__Prompt__. From the entries that follow, reproduce exactly and only the lines from the line with "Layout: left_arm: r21" to the line with "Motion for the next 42", endpoints included.

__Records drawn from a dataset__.
***

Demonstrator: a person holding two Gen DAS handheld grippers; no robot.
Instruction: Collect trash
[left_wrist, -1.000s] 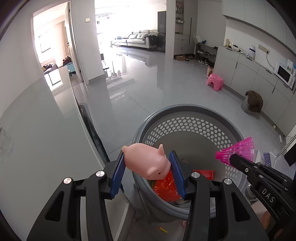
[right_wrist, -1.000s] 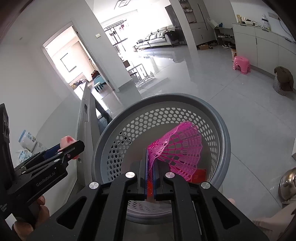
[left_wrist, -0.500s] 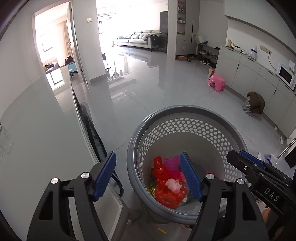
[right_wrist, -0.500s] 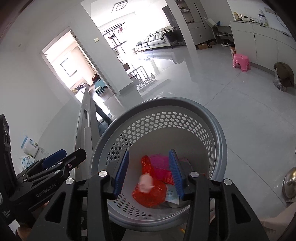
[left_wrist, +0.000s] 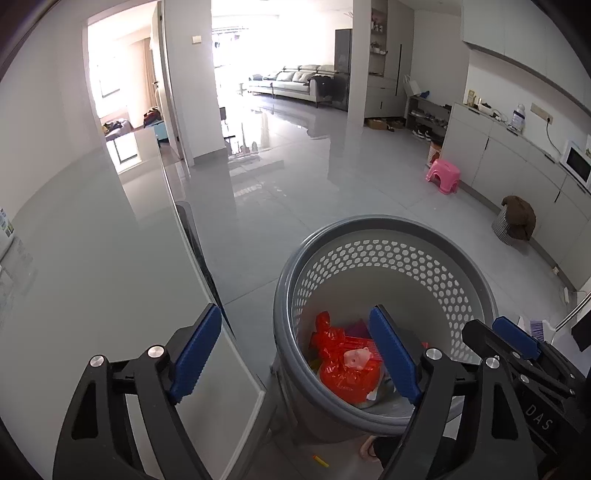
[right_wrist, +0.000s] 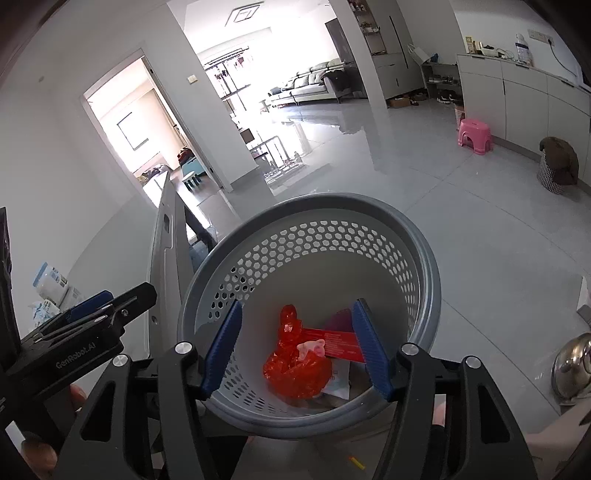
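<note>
We hold both grippers over the grey perforated basket (left_wrist: 384, 266), which stands on the glossy floor beside a grey table (left_wrist: 92, 266). Our left gripper (left_wrist: 295, 354) has its jaws opening with nothing between the blue pads; our right gripper (right_wrist: 295, 347) is opening too, likewise holding nothing. At the bottom of the basket lies the trash: a crumpled red bag (left_wrist: 343, 373) with a small pink pig toy (left_wrist: 356, 357) resting on it. The right wrist view adds what the left hides behind its pad: a flat red packet (right_wrist: 332, 341) beside the pig, a purple-pink piece (right_wrist: 341, 319) behind it, and white paper (right_wrist: 338, 382) underneath. The left view alone shows the table top stretching away; both catch a small yellow scrap (left_wrist: 320, 460) on the floor at the basket's foot, and a pink stool (left_wrist: 443, 175) well apart.
</note>
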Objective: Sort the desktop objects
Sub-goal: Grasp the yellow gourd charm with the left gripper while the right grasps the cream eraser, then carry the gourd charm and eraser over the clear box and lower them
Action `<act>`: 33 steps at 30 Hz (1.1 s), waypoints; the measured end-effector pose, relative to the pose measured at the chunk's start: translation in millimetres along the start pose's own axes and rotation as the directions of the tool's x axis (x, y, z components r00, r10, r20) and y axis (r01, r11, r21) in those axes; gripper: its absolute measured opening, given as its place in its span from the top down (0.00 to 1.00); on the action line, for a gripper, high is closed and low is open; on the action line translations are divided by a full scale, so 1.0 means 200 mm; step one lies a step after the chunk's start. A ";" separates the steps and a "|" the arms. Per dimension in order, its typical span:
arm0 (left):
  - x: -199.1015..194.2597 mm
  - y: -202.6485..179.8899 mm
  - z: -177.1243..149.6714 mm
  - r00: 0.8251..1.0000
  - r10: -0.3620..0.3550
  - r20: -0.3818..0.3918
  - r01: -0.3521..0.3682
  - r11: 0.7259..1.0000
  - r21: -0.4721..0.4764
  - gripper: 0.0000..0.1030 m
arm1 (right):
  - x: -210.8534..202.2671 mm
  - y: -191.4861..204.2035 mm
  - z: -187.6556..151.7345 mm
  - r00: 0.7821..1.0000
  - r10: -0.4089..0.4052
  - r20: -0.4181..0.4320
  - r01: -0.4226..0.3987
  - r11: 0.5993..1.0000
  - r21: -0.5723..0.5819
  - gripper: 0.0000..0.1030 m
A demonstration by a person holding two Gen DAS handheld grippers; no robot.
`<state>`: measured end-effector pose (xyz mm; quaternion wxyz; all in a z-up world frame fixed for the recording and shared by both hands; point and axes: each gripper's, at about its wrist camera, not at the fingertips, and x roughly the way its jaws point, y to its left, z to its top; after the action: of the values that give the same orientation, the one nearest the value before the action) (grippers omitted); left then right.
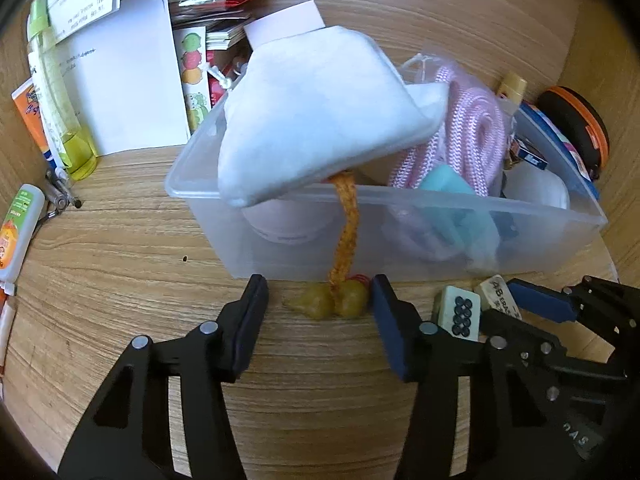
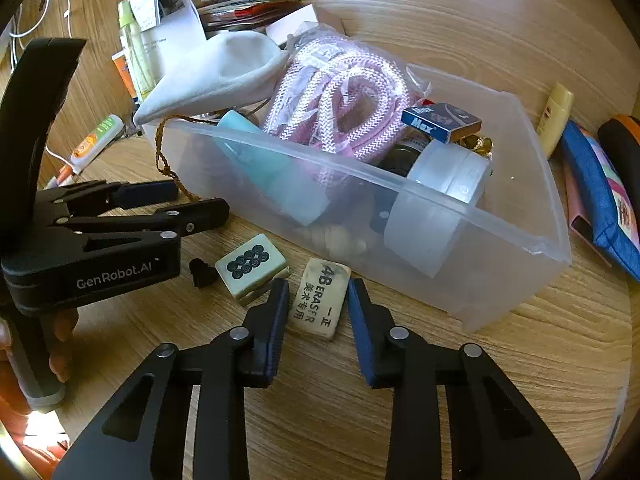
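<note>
1. Two grippers, black with blue pads: left gripper (image 1: pixel 320 304) with jaws apart, right gripper (image 2: pixel 318 304) clamped on the sides of the eraser (image 2: pixel 320 298).
2. One eraser: a worn white block with rounded corners and black print, flat on the desk (image 1: pixel 120 260), just beside the long wall of the bin (image 2: pixel 520 264).
3. One tile (image 2: pixel 251 263): glossy, rectangular, nine dark rings on top, near the eraser.
4. Two waxy yellow lumps (image 1: pixel 332 304), pear-shaped, on the desk between the left jaws, at the end of one braided orange cord (image 1: pixel 348 224).
5. One bin: frosted clear plastic, rectangular, heaped full.
6. One soft white pouch (image 1: pixel 320 112) draped over the bin's rim.
7. One coil of woven pink-and-white rope (image 2: pixel 344 100) inside.
</note>
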<state>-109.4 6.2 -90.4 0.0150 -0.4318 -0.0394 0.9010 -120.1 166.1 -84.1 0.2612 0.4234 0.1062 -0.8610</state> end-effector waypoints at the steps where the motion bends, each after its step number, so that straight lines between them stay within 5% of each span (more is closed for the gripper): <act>1: 0.00 0.00 0.00 1.000 -0.003 0.000 0.003 1.000 0.003 0.54 | -0.01 0.00 -0.01 1.000 0.002 0.000 -0.002 1.000 0.000 0.75; 19: -0.19 0.05 -0.02 0.997 -0.043 0.068 0.044 0.999 -0.015 0.59 | -0.14 -0.04 -0.06 0.998 0.033 0.047 -0.035 0.998 0.053 0.78; 33: -0.42 0.04 -0.02 0.975 -0.102 0.196 0.106 0.994 -0.011 0.59 | -0.34 -0.07 -0.06 0.989 0.038 0.142 -0.051 0.995 0.090 0.78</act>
<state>-53.8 -7.2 -27.2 0.0537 -0.3387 -0.0728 0.9365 -85.8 208.0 -38.2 0.2668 0.3760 0.0377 -0.8866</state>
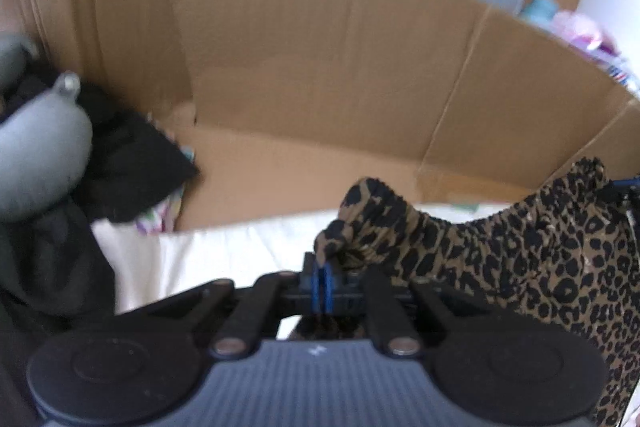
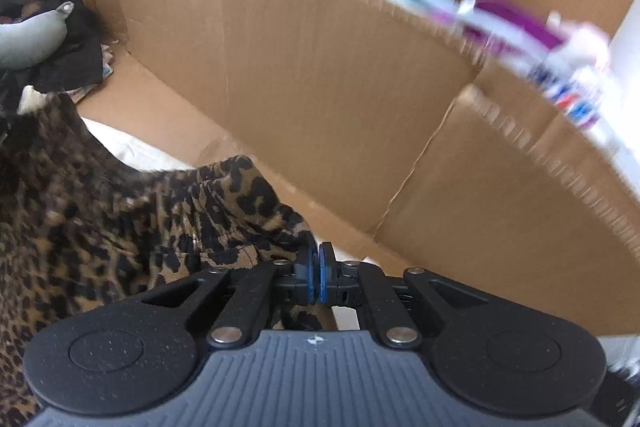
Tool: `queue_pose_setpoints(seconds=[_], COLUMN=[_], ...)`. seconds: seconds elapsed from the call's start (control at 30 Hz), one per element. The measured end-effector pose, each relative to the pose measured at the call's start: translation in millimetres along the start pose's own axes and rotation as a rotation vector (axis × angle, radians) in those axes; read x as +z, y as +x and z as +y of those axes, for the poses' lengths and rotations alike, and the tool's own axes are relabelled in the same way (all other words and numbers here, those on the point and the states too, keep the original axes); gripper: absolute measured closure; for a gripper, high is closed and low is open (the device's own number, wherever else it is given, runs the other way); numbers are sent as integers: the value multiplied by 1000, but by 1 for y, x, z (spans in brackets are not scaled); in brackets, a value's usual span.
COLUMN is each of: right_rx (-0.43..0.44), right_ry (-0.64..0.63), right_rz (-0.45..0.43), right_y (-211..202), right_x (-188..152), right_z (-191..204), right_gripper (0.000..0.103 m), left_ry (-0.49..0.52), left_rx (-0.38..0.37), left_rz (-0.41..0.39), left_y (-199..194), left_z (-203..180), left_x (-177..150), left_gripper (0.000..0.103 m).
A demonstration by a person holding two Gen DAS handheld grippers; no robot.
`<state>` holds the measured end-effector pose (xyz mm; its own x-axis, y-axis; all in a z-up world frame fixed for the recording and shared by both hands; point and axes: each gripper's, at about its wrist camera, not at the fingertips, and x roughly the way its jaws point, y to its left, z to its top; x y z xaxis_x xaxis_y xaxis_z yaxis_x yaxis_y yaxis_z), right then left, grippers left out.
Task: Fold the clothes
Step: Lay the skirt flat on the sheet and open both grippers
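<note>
Leopard-print garment [image 1: 520,259] is held stretched above the white surface [image 1: 192,259] before the cardboard box [image 1: 320,67]; left gripper [image 1: 323,281] and right gripper [image 2: 315,277], jaws nearly closed, each pinch a gathered edge; no fold is seen made, so folding is judged barely begun.

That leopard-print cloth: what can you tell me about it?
The leopard-print cloth is soft tan fabric with black spots and a gathered, ribbed-looking edge. It hangs slack between the two grippers, sagging in the middle. The left gripper has one bunched corner at its pads; the right gripper has the other. White bedding and a cardboard box lie behind.
</note>
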<state>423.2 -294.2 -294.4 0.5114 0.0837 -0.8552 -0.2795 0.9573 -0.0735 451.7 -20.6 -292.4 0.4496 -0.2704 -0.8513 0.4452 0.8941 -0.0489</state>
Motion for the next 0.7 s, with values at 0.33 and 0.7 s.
queue_pose_setpoints(seconds=[0.33,0.7], right_rx=[57,143], right_ry=[26,56], right_rz=[9,17], right_y=[-14,-76], right_x=[-50,-115], right_z=[-35,-72], right_gripper=[67,67], left_ry=[4,-6], left_rx=[7,-84], left_rz=[38,39], left_y=[-10,-76], left_z=[3,-41], left_x=[-25,-66], left_gripper=[80,78])
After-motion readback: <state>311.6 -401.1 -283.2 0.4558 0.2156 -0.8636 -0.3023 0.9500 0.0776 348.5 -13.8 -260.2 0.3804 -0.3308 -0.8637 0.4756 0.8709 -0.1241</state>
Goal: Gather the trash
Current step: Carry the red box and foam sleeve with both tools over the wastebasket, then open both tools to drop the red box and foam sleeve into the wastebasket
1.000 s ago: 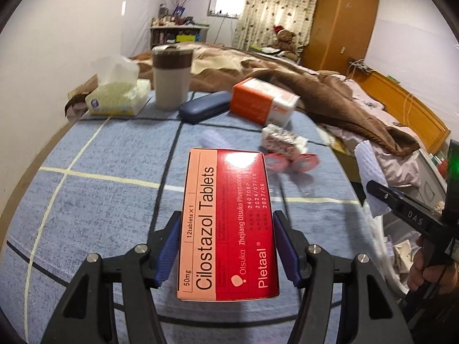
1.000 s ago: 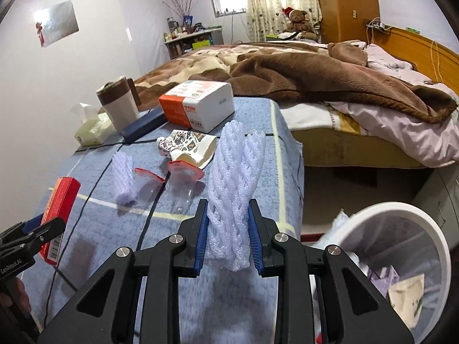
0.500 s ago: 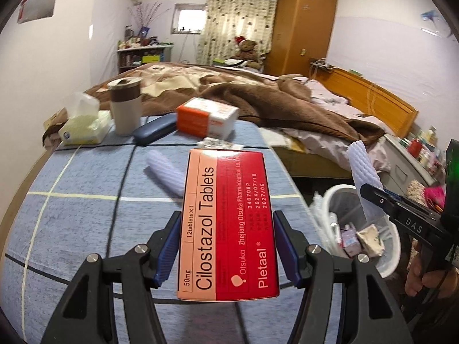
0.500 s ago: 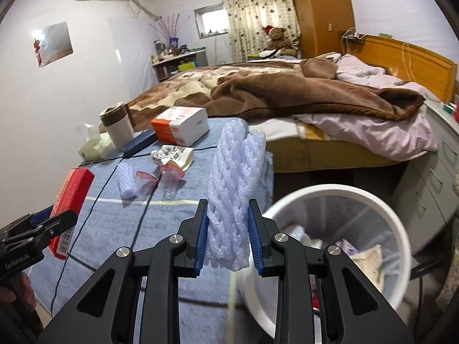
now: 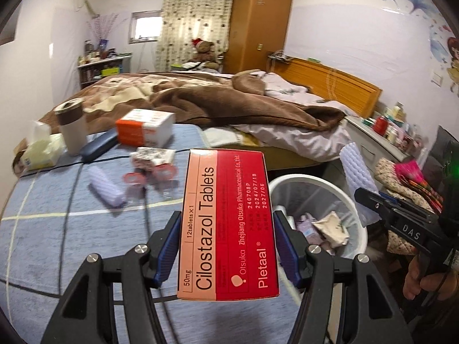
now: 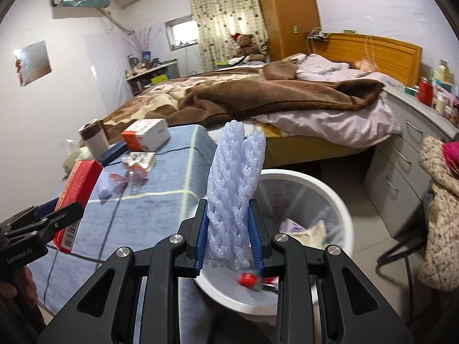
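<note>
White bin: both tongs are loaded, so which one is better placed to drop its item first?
Right. The right tongs hold the foam net directly above the white bin. The left tongs grip the tablet box more over the table edge, beside the bin.

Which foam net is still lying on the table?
The short foam net beside the red-rimmed cups; the other net is held in the right gripper's jaws.

- A home bedroom: a wooden-headboard bed (image 6: 373, 48) under a rumpled brown fleece blanket (image 6: 258, 91).
- A tall orange-brown wooden wardrobe (image 5: 258, 20), patterned curtains (image 5: 195, 25), a brown teddy bear (image 6: 246, 43).
</note>
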Tool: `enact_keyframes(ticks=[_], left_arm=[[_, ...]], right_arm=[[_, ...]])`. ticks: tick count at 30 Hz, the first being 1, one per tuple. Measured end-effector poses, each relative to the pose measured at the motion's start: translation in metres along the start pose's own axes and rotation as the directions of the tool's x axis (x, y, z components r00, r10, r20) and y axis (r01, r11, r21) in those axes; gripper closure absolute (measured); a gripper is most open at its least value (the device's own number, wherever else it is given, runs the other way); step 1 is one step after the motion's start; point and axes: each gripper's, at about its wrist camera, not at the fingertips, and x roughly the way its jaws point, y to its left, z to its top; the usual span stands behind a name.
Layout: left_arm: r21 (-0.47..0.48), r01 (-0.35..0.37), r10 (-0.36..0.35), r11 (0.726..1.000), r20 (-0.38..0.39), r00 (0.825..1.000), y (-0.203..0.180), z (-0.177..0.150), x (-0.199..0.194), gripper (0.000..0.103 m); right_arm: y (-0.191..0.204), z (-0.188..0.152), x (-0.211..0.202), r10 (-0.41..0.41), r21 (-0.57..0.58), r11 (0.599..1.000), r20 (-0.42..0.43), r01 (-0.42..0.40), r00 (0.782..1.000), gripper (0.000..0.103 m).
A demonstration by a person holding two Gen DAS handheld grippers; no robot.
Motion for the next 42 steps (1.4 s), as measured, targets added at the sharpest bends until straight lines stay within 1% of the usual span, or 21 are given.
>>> enact_keyframes(ticks=[9,17,21,29,31,34,36,37,38,39,41,42], left_arm=[[0.072,0.096,-0.093,0.993,-0.042,0.995,-0.051,0.0,0.026,0.039],[0.109,0.142,-0.133,0.984,-0.082,0.988,-0.083,0.002,0.05,0.039],[0.132,0.145,-0.131,0.981,-0.108,0.985,-0.097,0.003,0.065,0.039],[0.149,0.173,-0.149,0.974,-0.157,0.976,-0.111,-0.002,0.09,0.039],[0.139,0.178,-0.155,0.974,-0.162,0.975,-0.11,-0.002,0.094,0.039],[0.116,0.205,-0.184,0.972,-0.168,0.968,-0.109,-0.001,0.097,0.039],[0.114,0.203,-0.182,0.972,-0.168,0.969,-0.108,0.0,0.099,0.037],[0.11,0.204,-0.185,0.973,-0.168,0.968,-0.106,0.0,0.1,0.033],[0.103,0.21,-0.191,0.972,-0.169,0.967,-0.107,0.001,0.101,0.03],[0.096,0.216,-0.198,0.972,-0.169,0.966,-0.106,0.001,0.101,0.029],[0.089,0.218,-0.201,0.972,-0.165,0.966,-0.104,0.001,0.1,0.028],[0.09,0.217,-0.2,0.972,-0.163,0.966,-0.104,0.002,0.099,0.028]], right_arm=[[-0.039,-0.012,-0.005,-0.064,0.067,0.996,-0.027,0.066,0.998,0.076],[-0.059,-0.019,0.001,-0.092,0.071,0.993,-0.072,0.098,0.993,0.076],[-0.067,-0.024,0.01,-0.087,0.072,0.993,-0.094,0.094,0.992,0.076],[-0.079,-0.03,0.027,-0.087,0.066,0.993,-0.153,0.098,0.984,0.076],[-0.08,-0.031,0.03,-0.088,0.061,0.993,-0.164,0.099,0.982,0.076],[-0.08,-0.03,0.033,-0.088,0.051,0.994,-0.175,0.098,0.981,0.075],[-0.079,-0.03,0.034,-0.09,0.046,0.994,-0.181,0.1,0.979,0.074],[-0.079,-0.03,0.035,-0.092,0.042,0.994,-0.185,0.101,0.979,0.074],[-0.079,-0.03,0.036,-0.095,0.036,0.994,-0.188,0.103,0.978,0.073],[-0.078,-0.03,0.037,-0.099,0.031,0.994,-0.191,0.107,0.977,0.07],[-0.078,-0.03,0.038,-0.1,0.027,0.994,-0.194,0.108,0.976,0.06],[-0.077,-0.03,0.038,-0.101,0.025,0.994,-0.193,0.108,0.976,0.049]])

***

__Output of the exercise__.
Layout: left_arm: r21 (-0.47..0.48), r01 (-0.35..0.37), r10 (-0.36..0.35), r11 (0.726..1.000), r20 (-0.38..0.39), r00 (0.825..1.000), y (-0.203..0.180), z (-0.177..0.150), x (-0.199..0.194), gripper (0.000..0.103 m); right_arm: y (-0.191..0.204), z (-0.188..0.152), x (-0.211..0.202), r10 (-0.41..0.41), r21 (-0.57..0.58), r11 (0.599..1.000), r20 (-0.42..0.43), r01 (-0.42..0.40), r00 (0.782..1.000), gripper (0.000..0.103 m).
A demonstration by a person holding two Gen DAS handheld grippers; no robot.
Motion for the next 42 steps (1.4 s), as measured, targets added at the sharpest bends until straight lines stay within 1% of the usual span, or 21 are given.

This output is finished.